JuridictionTribunal Administratif de Nantes
SectionTribunal Administratif de Nantes
N° DossierTA44-2416669
TypeOrdonnance

Résumé IA

Le Tribunal Administratif de Nantes a rejeté la requête de M. B, qui contestait le refus de délivrance d'un visa de court séjour par la commission de recours contre les décisions de refus de visa. La requête a été jugée manifestement irrecevable car M. B, résidant en Algérie, n'a pas respecté l'obligation d'élire domicile sur le territoire de la République, de l'Union européenne, de l'Espace économique européen ou de la Suisse, conformément à l'article R. 431-8 du code de justice administrative, malgré deux demandes de régularisation. La solution retenue est le rejet de la requête sur le fondement de l'article R. 222-1 4° du même code.

Texte intégral

Vu la procédure suivante :

Par une requête enregistrée le 28 octobre 2024, M. A B :

1°) conteste la décision du 18 septembre 2024 par laquelle la commission de recours contre les décisions de refus de visa d'entrée en France, saisi d'un recours administratif préalable obligatoire formé contre la décision du 31 juillet 2024 par laquelle l'autorité consulaire française à Annaba (Algérie) a rejeté sa demande de visa de court séjour, a refusé de lui délivrer le visa sollicité.

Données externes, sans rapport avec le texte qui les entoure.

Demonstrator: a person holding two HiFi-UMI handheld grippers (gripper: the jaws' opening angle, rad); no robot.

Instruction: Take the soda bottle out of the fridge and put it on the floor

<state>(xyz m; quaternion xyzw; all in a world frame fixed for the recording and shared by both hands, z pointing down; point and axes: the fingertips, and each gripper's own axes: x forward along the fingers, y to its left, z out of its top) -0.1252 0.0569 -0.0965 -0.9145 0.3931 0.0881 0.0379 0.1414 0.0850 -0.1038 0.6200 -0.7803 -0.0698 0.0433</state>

2°) demande au tribunal d'enjoindre au ministre de l'intérieur de réexaminer sa situation.

Vu les autres pièces du dossier.

Vu le code de justice administrative.

Considérant ce qui suit :

1. Aux termes de l'article R. 222-1 du code de justice administrative : " Les présidents de tribunal administratif (), les premiers vice-présidents des tribunaux () et les présidents de formation de jugement des tribunaux () peuvent, par ordonnance : () / 4° Rejeter les requêtes manifestement irrecevables, lorsque la juridiction n'est pas tenue d'inviter leur auteur à les régulariser ou qu'elles n'ont pas été régularisées à l'expiration du délai imparti par une demande en ce sens ; () ".

2. Aux termes de l'article R. 431-8 du même code : " Les parties non représentées devant un tribunal administratif par un avocat ou un avocat au Conseil d'Etat et à la Cour de cassation qui ont leur résidence en dehors du territoire de la République et en dehors de l'Union européenne, de l'Espace économique européen ou de la Suisse doivent faire élection de domicile sur l'un de ces territoires. ".

3. La présente requête a été déposée par M. B, qui réside en Algérie et qui n'est pas représenté dans les conditions prévues aux dispositions de l'article R. 431-8 précité. Tandis que l'avis de réception de la demande de régularisation du 29 octobre 2024 n'a pas été retourné au tribunal, et en dépit de la seconde demande de régularisation adressée par le tribunal le 17 décembre 2024 dont il a été accusé réception le 27 janvier 2025, le requérant n'a pas, à l'expiration du délai de quinze jours qui lui était imparti, régularisé son recours en élisant domicile sur un des territoires visés à l'article R. 431-8 précité. Par suite, cette requête est entachée d'une irrecevabilité manifeste qui n'est plus susceptible de régularisation et ne peut qu'être rejetée.

O R D O N N E :

Article 1er : La requête de M. B est rejetée.

Article 2 : La présente ordonnance sera notifiée à M. A B.

Fait à Nantes, le 28 mars 2025.

La présidente,

M. C

La République mande et ordonne au ministre d'Etat, ministre de l'intérieur en ce qui le concerne ou à tous commissaires de justice à ce requis en ce qui concerne les voies de droit commun contre les parties privées, de pourvoir à l'exécution de la présente décision.